-- Opening Marker --

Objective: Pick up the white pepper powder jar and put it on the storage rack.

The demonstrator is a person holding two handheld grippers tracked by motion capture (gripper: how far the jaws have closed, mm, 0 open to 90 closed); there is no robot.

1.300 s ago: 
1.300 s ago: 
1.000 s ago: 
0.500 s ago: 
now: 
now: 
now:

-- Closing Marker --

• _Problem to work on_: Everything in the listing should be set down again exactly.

• _Response for this exercise_:
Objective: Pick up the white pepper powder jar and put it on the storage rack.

The demonstrator is a person holding two handheld grippers tracked by motion capture (gripper: how far the jaws have closed, mm, 0 open to 90 closed); there is no robot.

1.300 s ago: 
1.300 s ago: 
1.000 s ago: 
0.500 s ago: 
now: 
now: 
now:

That wraps up the exercise.